Reproduce exactly, and only, the lines running from the start of the entries below to the line containing "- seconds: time".

Records from a data collection

┄┄┄┄┄┄┄┄┄┄┄┄┄┄┄┄┄┄┄┄

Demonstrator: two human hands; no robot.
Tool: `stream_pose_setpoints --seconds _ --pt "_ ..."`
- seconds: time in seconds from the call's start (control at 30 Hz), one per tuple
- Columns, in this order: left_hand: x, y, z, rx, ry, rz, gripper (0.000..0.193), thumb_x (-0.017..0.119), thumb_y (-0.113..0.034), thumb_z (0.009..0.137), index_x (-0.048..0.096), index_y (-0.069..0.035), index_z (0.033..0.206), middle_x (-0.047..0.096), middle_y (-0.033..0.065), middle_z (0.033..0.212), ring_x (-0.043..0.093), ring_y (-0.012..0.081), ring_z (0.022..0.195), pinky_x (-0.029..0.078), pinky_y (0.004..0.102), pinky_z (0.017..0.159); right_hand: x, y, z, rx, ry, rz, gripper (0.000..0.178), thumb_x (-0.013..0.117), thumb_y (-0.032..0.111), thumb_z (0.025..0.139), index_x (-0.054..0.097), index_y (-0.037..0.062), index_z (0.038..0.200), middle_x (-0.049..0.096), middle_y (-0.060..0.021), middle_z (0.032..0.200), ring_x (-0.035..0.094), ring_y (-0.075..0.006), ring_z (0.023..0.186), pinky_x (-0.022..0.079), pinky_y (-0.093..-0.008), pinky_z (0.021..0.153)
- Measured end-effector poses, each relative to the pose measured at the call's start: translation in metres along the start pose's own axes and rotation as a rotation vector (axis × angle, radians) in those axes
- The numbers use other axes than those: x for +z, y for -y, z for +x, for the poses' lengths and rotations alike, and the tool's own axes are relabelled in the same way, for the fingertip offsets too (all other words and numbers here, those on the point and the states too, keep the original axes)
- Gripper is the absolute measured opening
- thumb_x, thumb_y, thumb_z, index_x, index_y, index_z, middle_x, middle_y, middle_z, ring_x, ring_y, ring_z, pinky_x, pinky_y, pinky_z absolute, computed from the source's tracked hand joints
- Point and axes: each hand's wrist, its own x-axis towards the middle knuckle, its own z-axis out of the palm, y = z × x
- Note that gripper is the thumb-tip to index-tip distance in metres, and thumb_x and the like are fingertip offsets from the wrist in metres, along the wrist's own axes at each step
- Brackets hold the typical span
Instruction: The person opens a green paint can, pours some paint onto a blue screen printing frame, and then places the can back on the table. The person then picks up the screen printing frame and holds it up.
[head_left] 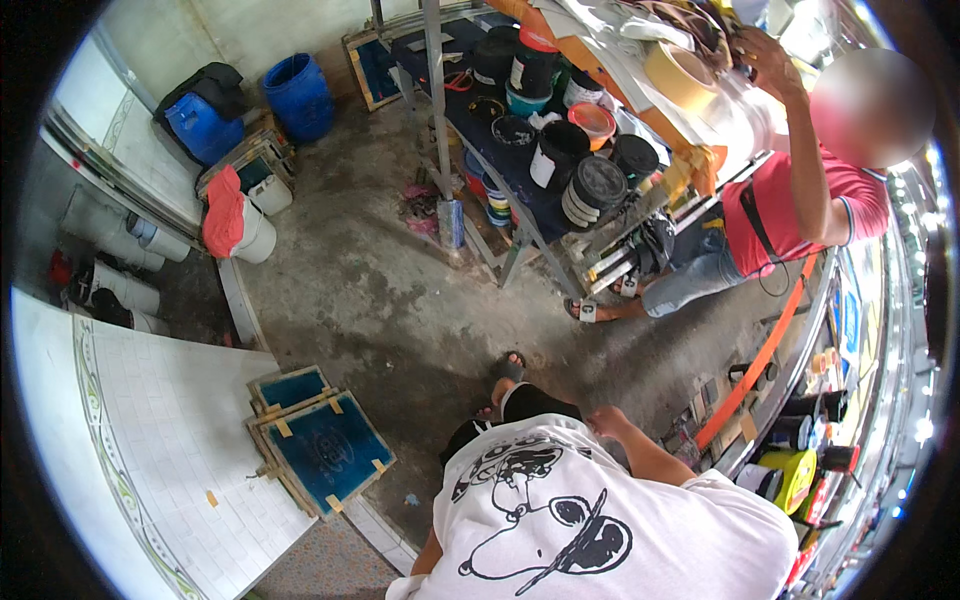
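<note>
My right hand point(605, 421) hangs beside my black shorts, its fingers curled in and no object visible in them. Only a strip of my left arm point(428, 556) shows past the edge of my white printed shirt point(540, 510); the left hand is hidden. Below me, one sandalled foot point(510, 366) is forward on the stained concrete floor point(350, 270). Closest on the left are framed blue-green screens point(328, 452) leaning in a stack by the tiled wall, apart from my hands.
A metal-framed table point(470, 125) holds several ink tubs point(558, 155). Beyond it, a person in a red shirt point(800, 195) raises a hand point(768, 62) by a large tape roll point(680, 76). Blue barrels point(297, 97) and a white bucket point(257, 238) stand far left; an orange strip point(755, 355) runs right.
</note>
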Motion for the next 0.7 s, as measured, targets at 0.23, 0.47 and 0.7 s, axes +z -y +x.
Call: stream_pose_setpoints --seconds 0.23,0.47,0.7 --pt "-0.021 -0.082 0.043 -0.101 -0.068 -0.211 0.038 0.055 -0.041 0.097 0.063 -0.006 0.109 0.066 0.0141 0.088 0.065 0.0316 0.080 0.051 0.0446 0.071 -0.154 0.006 0.042 0.454 -0.286 1.165 0.021 0.059 0.020 0.096 0.070 0.0049 0.087 0.065 -0.0042 0.067 0.061 -0.0121 0.055 0.049 -0.0288 0.049" --pt "-0.085 -0.260 0.074 0.351 -0.319 -0.359 0.041 0.058 -0.039 0.096 0.065 0.000 0.086 0.057 0.0062 0.069 0.055 0.0167 0.062 0.044 0.0341 0.057 -0.163 -0.042 0.056 0.548 -0.229 1.092 0.016 0.061 0.019 0.095 0.069 0.0058 0.095 0.066 -0.0037 0.070 0.059 -0.0130 0.053 0.048 -0.0286 0.047" --pt "-0.132 -0.244 0.172 0.452 -0.317 0.221 0.046 0.055 -0.041 0.096 0.069 0.003 0.097 0.070 0.0154 0.085 0.068 0.0280 0.082 0.049 0.0459 0.071 -0.201 0.005 0.061 0.854 -0.170 1.110 0.020 0.062 0.024 0.095 0.071 0.0079 0.101 0.066 -0.0059 0.070 0.065 -0.0164 0.057 0.051 -0.0321 0.051"
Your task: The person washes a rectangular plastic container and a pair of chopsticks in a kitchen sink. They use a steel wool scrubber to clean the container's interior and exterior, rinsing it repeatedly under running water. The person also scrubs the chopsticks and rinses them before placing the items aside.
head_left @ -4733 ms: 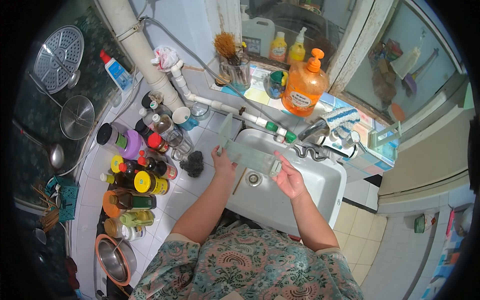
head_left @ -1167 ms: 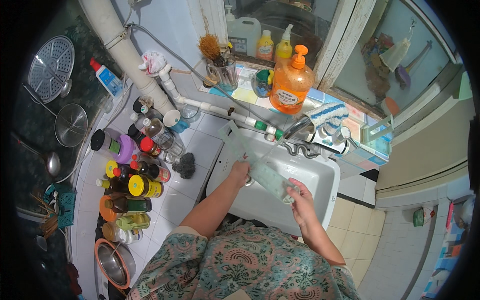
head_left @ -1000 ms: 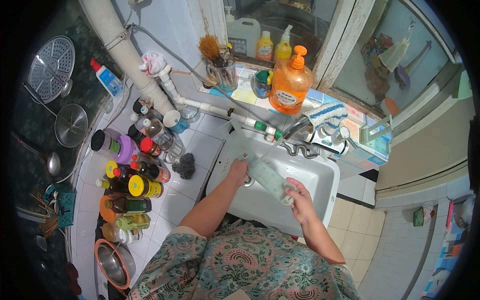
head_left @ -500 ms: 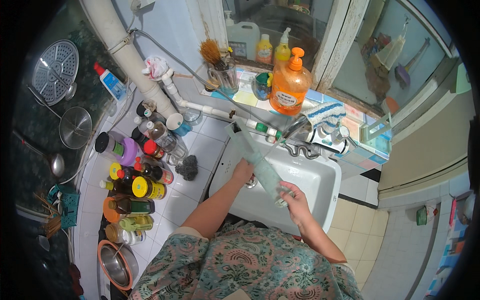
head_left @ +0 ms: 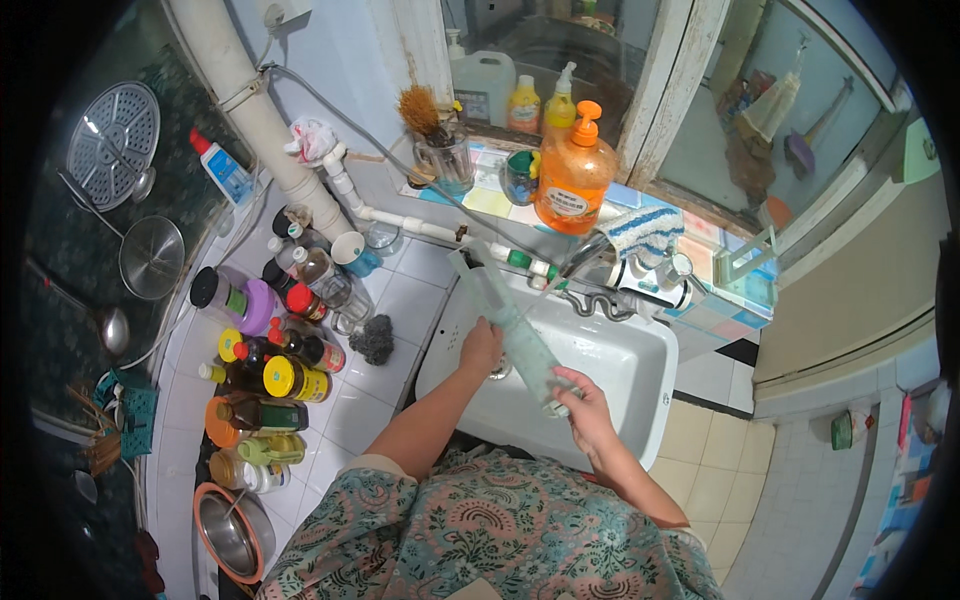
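Note:
A long, narrow, translucent pale green plastic tray (head_left: 522,345) slants over the white sink (head_left: 630,420), its far end near the tap (head_left: 590,255). My right hand (head_left: 588,405) grips the near end, thumb on top and fingers beneath. At the tray's left edge is my left hand (head_left: 482,348), closed, with its fingertips partly hidden; whether it holds anything does not show. Below the left hand, part of the metal drain (head_left: 501,369) is visible. A thin stream of water seems to run from the spout toward the tray.
Left of the sink, a dark scouring pad (head_left: 373,340) lies on the tiled counter beside several bottles and jars (head_left: 296,378). A metal bowl (head_left: 228,530) stands nearer. On the ledge are an orange pump bottle (head_left: 577,180), a glass mug (head_left: 446,165) with brushes and a striped cloth (head_left: 645,230).
My left hand has shifted slightly along the tray's left edge, toward me. The right hand keeps its grip on the near end, and the tray stays at nearly the same slant.

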The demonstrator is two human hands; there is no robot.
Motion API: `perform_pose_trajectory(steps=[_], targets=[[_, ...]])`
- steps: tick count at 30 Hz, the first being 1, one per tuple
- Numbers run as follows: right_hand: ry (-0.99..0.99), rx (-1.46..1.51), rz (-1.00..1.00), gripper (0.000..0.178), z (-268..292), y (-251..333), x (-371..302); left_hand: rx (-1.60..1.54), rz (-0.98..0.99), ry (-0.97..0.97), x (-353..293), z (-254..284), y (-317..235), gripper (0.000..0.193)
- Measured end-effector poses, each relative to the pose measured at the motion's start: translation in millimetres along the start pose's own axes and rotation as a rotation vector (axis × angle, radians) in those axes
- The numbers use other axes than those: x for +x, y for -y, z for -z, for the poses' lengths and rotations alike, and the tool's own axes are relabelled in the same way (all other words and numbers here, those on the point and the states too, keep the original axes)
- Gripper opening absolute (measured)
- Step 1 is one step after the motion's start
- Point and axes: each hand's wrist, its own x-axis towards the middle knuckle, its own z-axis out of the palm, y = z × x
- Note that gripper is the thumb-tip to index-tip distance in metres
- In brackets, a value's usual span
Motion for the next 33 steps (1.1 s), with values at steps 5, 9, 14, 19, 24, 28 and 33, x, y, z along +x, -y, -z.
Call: perform_pose_trajectory(steps=[5, 9, 14, 19, 24, 28, 33], targets=[[-0.097, -0.053, -0.086, 0.025, 2, 20, -5, -0.413, 0.086, 0.366, 3, 6, 19, 0.044], [-0.153, -0.156, -0.146, 0.029, 34, 10, 4, 0.049, 0.007, 0.114, -22, 10, 8, 0.075], [-0.158, -0.298, -0.220, 0.033, 34, 1, 22, -0.066, -0.723, 0.599, -63, 17, -26, 0.085], [-0.024, -0.241, -0.241, 0.050, 10, -3, 52, -0.274, -0.668, 0.695, -73, 18, -59, 0.074], [-0.100, -0.540, -0.094, 0.056, -30, 10, 61, -0.368, -0.405, 0.445, -51, 25, -32, 0.066], [0.015, -0.749, 0.448, 0.051, -27, -35, 109, -0.912, 0.053, 0.530, -39, 47, -52, 0.050], [-0.102, -1.185, 0.704, 0.040, -64, -7, 106, -1.419, 0.301, 0.460, -35, 51, -55, 0.036]])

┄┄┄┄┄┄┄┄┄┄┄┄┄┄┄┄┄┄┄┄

# FINAL ANSWER
Demonstrator: two human hands; no robot.
Tool: `stream_pose_setpoints --seconds _ --pt "_ ..."`
- seconds: time in seconds from the call's start (control at 30 Hz), one per tuple

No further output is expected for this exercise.